The Attock Group has recently announced the financial results for the Half Year that ended in 2019 (H1 FY19).
Attock Oil Group’s refineries didn’t have a good time in the first half of the fiscal year in terms of results.
National Refinery Limited (NRL) announced its financial results for the half-year ending on December 31, 2018. The company announced a massive loss of Rs. 3.8 billion, falling down from a profit of Rs. 1.62 billion in the corresponding period last year.
The main reason for the huge losses was an increase in the cost of sales which was up by 38%, finance cost of Rs. 2.22 billion and taxation of the company which stood at Rs. 1.04 billion, up from Rs. 254 million in the corresponding period last year.
Overall, the sales of the company increased by 17.33% to Rs. 99.62 billion as the company saw an absurd 38% increase in the cost of sales to Rs. 81.06 billion which dragged the net gross earnings from positive to negative.
It witnessed an increase in its net revenue by 29% to Rs. 79.08 billion. The company reported a loss per share of Rs. 48.24 from earnings per share of Rs. 20.30 during the half year period.
NRL’s script at the bourse closed at Rs. 230.01, down by 5% or Rs. 12.10 with a turnover of 116,300 shares on Monday.
Attock Refinery Limited
Attock Refinery Limited (ATRL) has also reported a loss of Rs. 2.97 billion for the half year as compared to Rs 1.29 billion in profit in the same period last year due to a higher cost of sales.
Overall, it reported a 41.46% increase in sales which was reported at Rs. 112.08 billion. The company reported a massive increase in the cost of sales which were up by 67% to Rs. 91.06 billion which have not only dragged down its gross profits for the quarter but have turned them into a loss.
Whereas the increase in finance cost by Rs 2.2 billion to Rs3.42 billion, along with the taxation of Rs. 1.1 billion from just Rs. 98 million last year, contributed to the losses incurred by the company.

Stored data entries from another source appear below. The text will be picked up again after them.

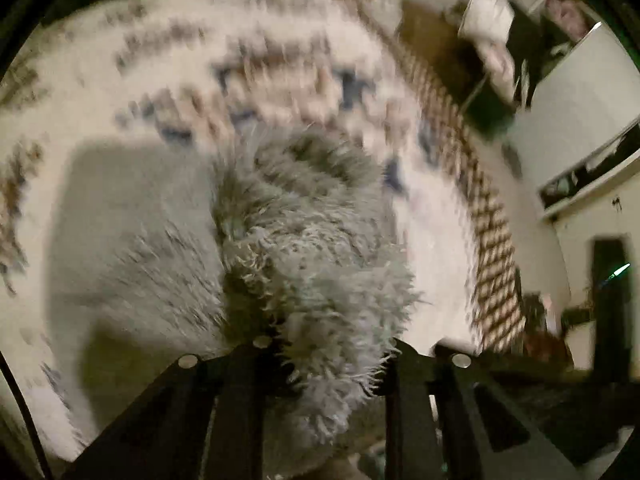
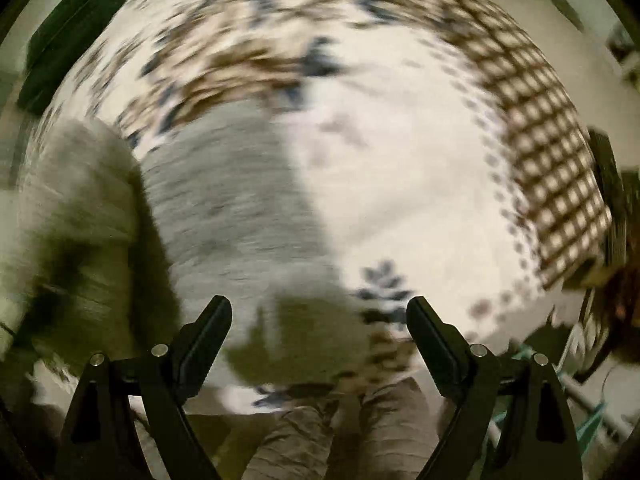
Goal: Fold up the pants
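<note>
The pants (image 1: 132, 240) are grey and fluffy and lie on a white patterned bedspread (image 1: 280, 32). In the left wrist view my left gripper (image 1: 326, 360) is shut on a bunched fold of the fluffy pants, which hangs lifted between the fingers. In the right wrist view the pants (image 2: 232, 200) lie flat to the left and ahead. My right gripper (image 2: 320, 312) is open and empty above the near edge of the pants. Both views are blurred by motion.
The bedspread (image 2: 420, 184) has a brown checked border (image 2: 552, 184) on the right. Grey trouser legs of the person (image 2: 340, 440) show at the bottom. White furniture (image 1: 580, 120) stands beyond the bed on the right.
</note>
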Demonstrator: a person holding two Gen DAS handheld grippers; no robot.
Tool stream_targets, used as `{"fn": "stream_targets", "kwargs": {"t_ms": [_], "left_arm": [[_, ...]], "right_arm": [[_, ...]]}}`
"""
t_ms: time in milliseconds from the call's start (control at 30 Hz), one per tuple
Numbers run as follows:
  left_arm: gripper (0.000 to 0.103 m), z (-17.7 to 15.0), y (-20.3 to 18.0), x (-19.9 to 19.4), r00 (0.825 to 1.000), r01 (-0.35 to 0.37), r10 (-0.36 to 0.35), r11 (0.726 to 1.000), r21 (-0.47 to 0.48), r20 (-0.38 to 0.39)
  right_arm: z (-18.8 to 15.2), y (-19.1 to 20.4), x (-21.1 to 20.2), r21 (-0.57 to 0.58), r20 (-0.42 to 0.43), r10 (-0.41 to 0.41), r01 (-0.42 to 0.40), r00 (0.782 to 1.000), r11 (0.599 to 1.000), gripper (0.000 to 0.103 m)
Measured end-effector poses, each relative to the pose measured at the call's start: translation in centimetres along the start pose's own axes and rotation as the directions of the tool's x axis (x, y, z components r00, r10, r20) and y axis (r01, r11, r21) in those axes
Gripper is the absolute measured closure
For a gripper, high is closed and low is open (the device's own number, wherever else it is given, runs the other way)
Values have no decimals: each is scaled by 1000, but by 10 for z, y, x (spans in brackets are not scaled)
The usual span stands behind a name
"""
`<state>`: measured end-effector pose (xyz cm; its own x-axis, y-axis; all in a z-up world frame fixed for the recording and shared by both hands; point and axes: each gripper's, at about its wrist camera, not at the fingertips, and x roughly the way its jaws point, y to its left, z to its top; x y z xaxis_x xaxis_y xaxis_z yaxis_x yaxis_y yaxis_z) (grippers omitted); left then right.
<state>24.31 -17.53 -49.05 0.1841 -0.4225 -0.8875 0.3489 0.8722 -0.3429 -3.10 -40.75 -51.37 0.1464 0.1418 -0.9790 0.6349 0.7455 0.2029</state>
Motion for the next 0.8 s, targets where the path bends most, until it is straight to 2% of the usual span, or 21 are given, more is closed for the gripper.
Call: {"fn": "stream_targets", "kwargs": {"t_ms": [33, 100, 133, 167, 233, 300, 367, 500, 600, 633, 667, 700, 800], "left_arm": [[77, 0, 0, 2, 1000, -3, 3, 1000, -14, -31], [50, -3, -1, -15, 1000, 15, -16, 999, -42, -27], [22, -2, 0, -29, 1000, 8, -9, 999, -46, -16], [3, -1, 2, -42, 1000, 12, -12, 999, -51, 7], [2, -6, 13, -66, 998, -4, 8, 998, -69, 59], [2, -10, 27, -80, 997, -37, 44, 995, -90, 71], [2, -4, 53, -95, 991, -80, 95, 985, -153, 91], [1, -4, 107, -109, 967, -201, 234, 942, -270, 99], [1, -7, 131, -101, 950, -271, 305, 911, -310, 65], [1, -9, 136, -100, 947, -286, 318, 903, -319, 51], [1, -11, 139, -100, 946, -289, 321, 900, -326, 48], [1, -12, 141, -102, 945, -289, 323, 899, -330, 49], [1, -14, 138, -102, 950, -278, 309, 903, -327, 47]], "right_arm": [[2, -6, 1, 16, 3, 19, -19, 1000, 1000, 12], [11, -15, -1, 30, 11, 88, -88, 996, 996, 12], [16, -16, -1, 24, 18, 134, -134, 991, 991, 12], [20, -15, -3, 15, 23, 178, -178, 984, 984, 12], [28, -4, -4, -10, 8, 277, -277, 961, 961, 11], [34, 14, -1, -43, -21, 353, -353, 935, 934, 10], [39, 39, 6, -99, -59, 399, -403, 915, 910, 8], [38, 86, 30, -181, -128, 402, -420, 907, 889, 7], [37, 113, 56, -235, -202, 334, -377, 921, 896, 8], [35, 117, 59, -240, -207, 332, -377, 920, 895, 33], [32, 118, 55, -248, -194, 338, -379, 921, 891, 73], [30, 117, 47, -265, -173, 318, -355, 932, 897, 72], [25, 87, 2, -224, -101, 357, -371, 929, 901, 74]]}}
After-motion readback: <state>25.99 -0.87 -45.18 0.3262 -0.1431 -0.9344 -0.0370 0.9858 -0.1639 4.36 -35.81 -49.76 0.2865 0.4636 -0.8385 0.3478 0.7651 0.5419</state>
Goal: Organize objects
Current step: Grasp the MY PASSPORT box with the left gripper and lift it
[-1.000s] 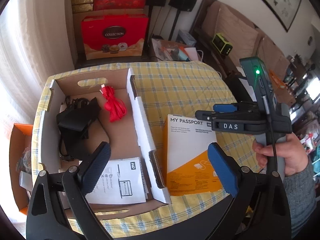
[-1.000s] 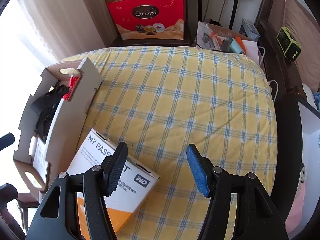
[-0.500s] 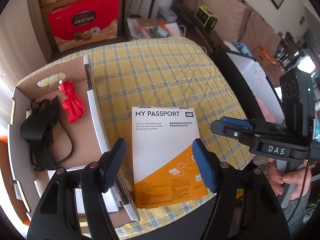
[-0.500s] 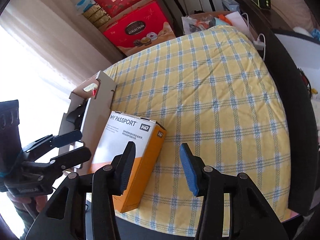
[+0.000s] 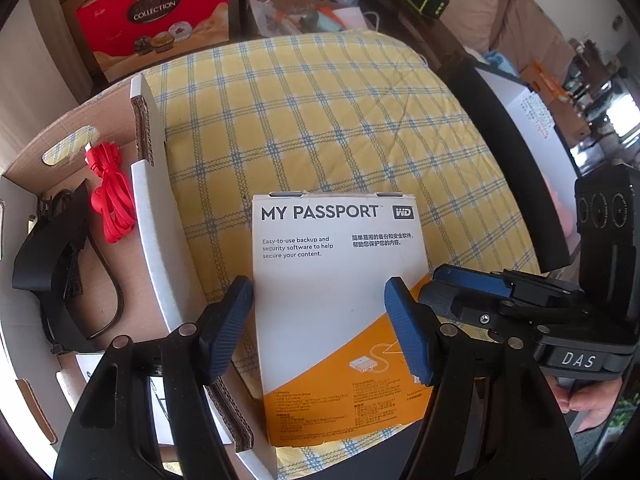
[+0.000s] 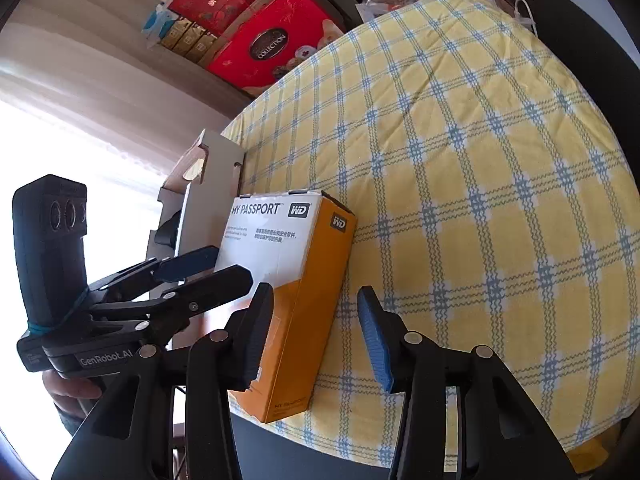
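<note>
Sunlight falls on a yellow checked tablecloth point(image 5: 340, 120) that covers the counter. Near its front edge lies a white and orange "MY PASSPORT" hard drive box point(image 5: 340, 300), flat, printed face up, its orange end toward the near edge.

In the left wrist view the left gripper point(image 5: 320, 328) points steeply down over the box. Its jaws stand partly open, one blue pad at each long side of the box; whether the pads press on the cardboard cannot be told from here.

The right gripper point(image 6: 312, 332) comes in low from the right side of the box. Its jaws are partly open, with the orange side of the box between them, the left pad over the top face and the right pad clear of the box above the cloth. No firm grip shows. In the left wrist view this gripper lies just right of the box, a hand point(image 5: 588, 396) on its handle.

Left of the box, just beside it, stands an open cardboard tray point(image 5: 156, 208) with white walls. Inside lie a coiled red cable point(image 5: 112, 204), a black strap-like item point(image 5: 56, 264) and, at the near end, a white leaflet point(image 5: 160, 400). On the far side, beyond the counter, stands a red "COLLECTION" gift bag point(image 5: 156, 20).
</note>
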A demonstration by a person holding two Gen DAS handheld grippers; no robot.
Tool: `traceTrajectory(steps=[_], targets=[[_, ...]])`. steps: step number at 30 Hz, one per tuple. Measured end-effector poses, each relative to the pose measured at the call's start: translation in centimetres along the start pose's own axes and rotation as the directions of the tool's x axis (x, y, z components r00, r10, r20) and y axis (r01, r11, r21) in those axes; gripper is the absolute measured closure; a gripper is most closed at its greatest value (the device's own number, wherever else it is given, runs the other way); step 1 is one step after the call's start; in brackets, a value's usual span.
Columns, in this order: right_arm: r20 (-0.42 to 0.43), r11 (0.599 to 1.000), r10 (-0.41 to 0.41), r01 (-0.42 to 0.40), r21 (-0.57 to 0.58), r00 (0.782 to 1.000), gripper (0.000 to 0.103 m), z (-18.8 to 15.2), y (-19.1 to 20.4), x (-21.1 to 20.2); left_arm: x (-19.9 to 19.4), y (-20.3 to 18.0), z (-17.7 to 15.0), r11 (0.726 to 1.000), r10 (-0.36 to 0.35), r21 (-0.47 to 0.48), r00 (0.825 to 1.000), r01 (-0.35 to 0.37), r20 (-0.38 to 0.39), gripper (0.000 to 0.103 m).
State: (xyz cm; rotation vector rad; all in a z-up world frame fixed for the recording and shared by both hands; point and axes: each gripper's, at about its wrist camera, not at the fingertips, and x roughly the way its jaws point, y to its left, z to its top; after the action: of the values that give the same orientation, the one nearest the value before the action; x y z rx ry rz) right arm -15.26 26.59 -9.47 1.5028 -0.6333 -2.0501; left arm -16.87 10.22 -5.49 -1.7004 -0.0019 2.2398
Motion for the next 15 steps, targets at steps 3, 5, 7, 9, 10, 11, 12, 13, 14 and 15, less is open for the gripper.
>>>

The company reported a loss per share of Rs. 27.86 from earnings per share of Rs. 12.10
ATRLS’s script at the bourse closed at 123.85, down by 5% or Rs. 6.51 with a turnover of 1.20 million shares on Monday.
Attock Cement Pakistan Limited (ACPL) has reported its H1FY19 financial results as the company reported a 30.07% decrease in profits to Rs 816 million against Rs 1.15 billion in H12018.

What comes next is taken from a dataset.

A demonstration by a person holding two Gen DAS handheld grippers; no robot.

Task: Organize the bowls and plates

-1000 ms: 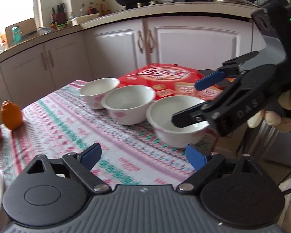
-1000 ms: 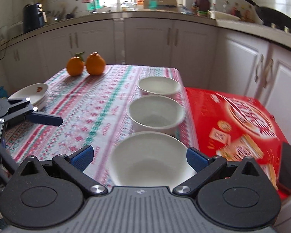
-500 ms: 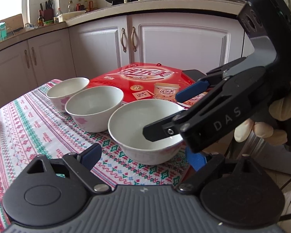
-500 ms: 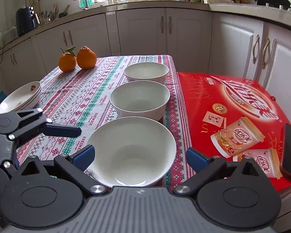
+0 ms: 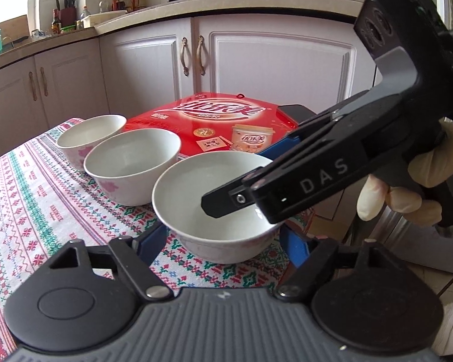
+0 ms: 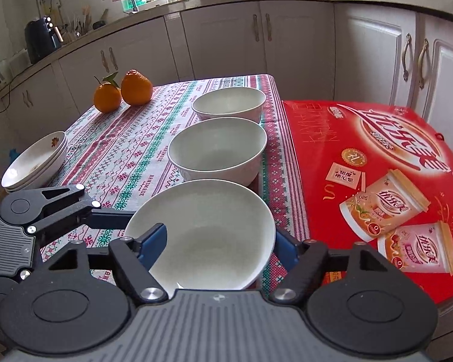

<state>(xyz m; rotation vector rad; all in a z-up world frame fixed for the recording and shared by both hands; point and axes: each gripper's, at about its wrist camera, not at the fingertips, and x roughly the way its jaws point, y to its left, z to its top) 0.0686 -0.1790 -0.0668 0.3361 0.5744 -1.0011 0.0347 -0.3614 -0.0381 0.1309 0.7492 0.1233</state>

During the 2nd quarter, it reported a profit of Rs 393 million, down by 28.15% from Rs 547 million.
The net sales increased by 27% YoY attributable to higher dispatch growth of 30% YoY (local/export up by 6%/137% YoY) during the quarter. However, a higher contribution of lower-priced exports restricted the topline growth.
The company’s cost of sales grew by 50.58% to Rs. 3.90 billion from Rs. 2.59 billion, bringing down the gross profits to Rs. 1.05 billion, down by 20% YoY on a quarterly basis.

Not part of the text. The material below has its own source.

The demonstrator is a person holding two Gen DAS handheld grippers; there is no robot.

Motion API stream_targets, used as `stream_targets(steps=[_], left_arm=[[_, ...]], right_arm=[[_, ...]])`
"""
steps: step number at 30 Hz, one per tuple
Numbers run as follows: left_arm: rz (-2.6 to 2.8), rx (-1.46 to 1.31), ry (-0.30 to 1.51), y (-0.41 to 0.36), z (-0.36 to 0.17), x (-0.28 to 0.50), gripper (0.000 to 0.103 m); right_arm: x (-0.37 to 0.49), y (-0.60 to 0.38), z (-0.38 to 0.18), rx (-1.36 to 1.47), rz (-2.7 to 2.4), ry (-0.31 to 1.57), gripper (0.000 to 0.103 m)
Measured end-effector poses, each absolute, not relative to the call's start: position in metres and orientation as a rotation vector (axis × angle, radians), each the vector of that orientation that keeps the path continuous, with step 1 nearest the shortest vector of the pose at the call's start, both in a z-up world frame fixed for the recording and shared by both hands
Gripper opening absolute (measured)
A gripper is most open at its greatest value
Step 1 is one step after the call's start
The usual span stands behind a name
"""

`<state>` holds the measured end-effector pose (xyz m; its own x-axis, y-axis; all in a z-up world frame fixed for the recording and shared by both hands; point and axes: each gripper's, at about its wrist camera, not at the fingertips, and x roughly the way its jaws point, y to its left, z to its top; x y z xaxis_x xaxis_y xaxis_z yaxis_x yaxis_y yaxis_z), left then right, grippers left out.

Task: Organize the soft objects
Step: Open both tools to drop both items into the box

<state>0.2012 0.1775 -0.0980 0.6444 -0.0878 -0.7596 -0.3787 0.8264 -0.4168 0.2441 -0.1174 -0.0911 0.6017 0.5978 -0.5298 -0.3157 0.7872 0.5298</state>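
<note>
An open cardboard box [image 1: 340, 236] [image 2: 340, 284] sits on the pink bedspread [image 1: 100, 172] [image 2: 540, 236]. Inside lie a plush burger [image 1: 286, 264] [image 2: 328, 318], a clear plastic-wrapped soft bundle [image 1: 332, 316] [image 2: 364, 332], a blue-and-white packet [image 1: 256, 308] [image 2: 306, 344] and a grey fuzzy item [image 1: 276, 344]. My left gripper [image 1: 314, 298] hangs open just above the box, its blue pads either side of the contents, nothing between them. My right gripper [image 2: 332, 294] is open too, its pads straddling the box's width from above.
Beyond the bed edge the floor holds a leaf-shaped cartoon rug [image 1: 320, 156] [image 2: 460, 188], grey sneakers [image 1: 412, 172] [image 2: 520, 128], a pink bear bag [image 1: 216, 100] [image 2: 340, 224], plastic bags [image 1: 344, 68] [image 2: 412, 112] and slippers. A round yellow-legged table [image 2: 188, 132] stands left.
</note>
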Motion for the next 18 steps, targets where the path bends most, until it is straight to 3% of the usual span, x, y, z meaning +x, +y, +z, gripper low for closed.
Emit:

Gross margins fell on the back of a sharp change in lower margins export mix and higher energy prices.
Subsequently, gross profitability fell by 20% YoY. Distribution cost saw an increase owing to high growth in exports.
Finance cost surged owing to reflection of expansion related borrowing expense and higher interest rate. The company incurred a lower effective tax rate of 23%.
Earnings per share of the company decreased to Rs 2.87 as compared with Rs 3.99 in 2QFY19
ACPL’s script at the bourse closed at Rs. 107.98, down by 3.24% or Rs3.61 with a turnover of 65,200 shares on Monday.
Attock Cement concludes civil, mechanical and electrical work on Iraq project
The company has also disclosed that Iraq’s grinding mill is at the commissioning stage. The company stated it is in process of obtaining clinker import permission. Subsequently, ACPL will start trial operation and the import of clinker.
In May 2013, Attock Cement had announced plans to invest $25 million in a new grinding plant in Basra, Iraq.